ASSIGNMENT: Your copy should hold the lines below from the first through the one that contains "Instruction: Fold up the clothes", each retyped exactly, and no pictures.

INFORMATION GIVEN:
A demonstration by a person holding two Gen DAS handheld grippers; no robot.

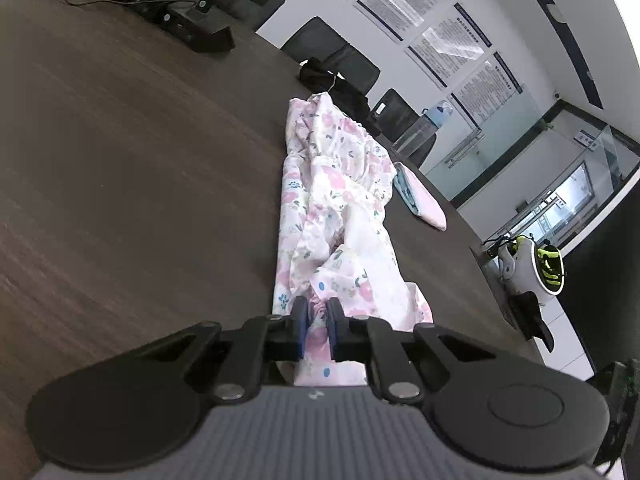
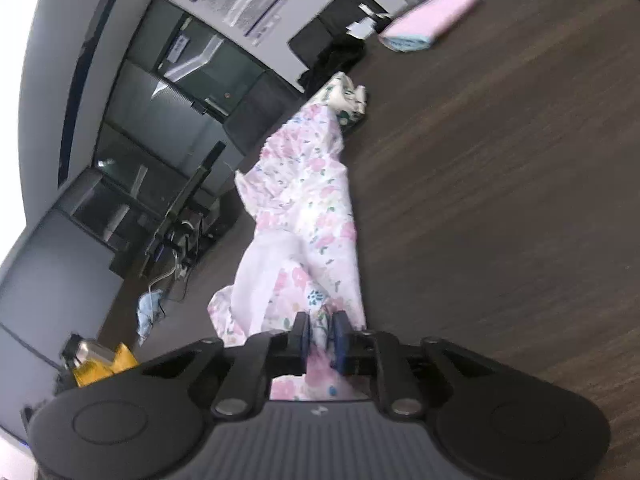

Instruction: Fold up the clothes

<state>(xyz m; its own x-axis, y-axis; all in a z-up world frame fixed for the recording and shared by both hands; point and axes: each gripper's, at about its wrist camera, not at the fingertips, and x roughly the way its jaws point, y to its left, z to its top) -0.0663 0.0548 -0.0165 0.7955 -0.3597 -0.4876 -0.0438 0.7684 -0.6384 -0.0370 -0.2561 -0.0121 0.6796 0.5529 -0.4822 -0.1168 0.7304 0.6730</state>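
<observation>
With both our left gripper (image 1: 317, 312) and right gripper (image 2: 321, 326) pinching only bunched edges of the pink floral cotton garment (image 1: 336, 208), we risk thin fabric slipping free and the crumpled cloth folding unevenly on the dark wooden table (image 1: 120, 160).

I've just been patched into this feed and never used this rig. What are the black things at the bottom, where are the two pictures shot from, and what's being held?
Each picture comes from a camera on a hand-held gripper, looking along its jaws. The black parts are the left gripper and the right gripper. Both have their jaws shut on a floral garment, which lies crumpled in a long strip on a dark wooden table. Beyond it lies a folded pink cloth, and in the right view a pale blue cloth too.
</observation>
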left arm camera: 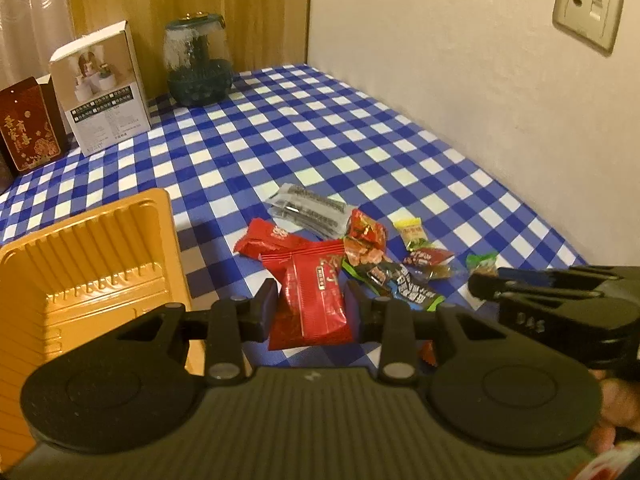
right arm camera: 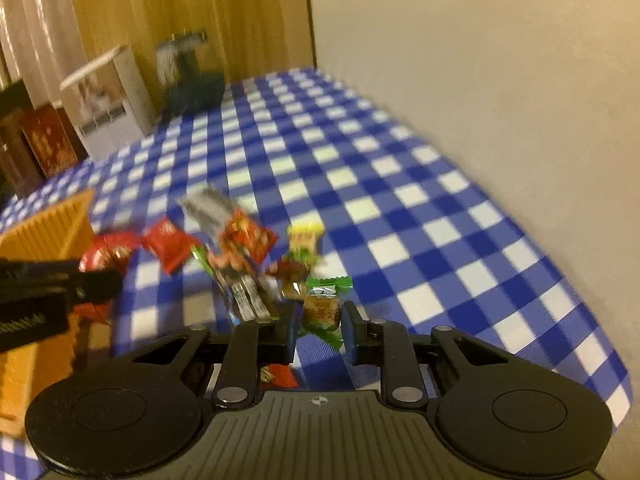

RESPONSE TO THE TASK:
A demonstration by a person holding two Gen DAS handheld grippers; no robot.


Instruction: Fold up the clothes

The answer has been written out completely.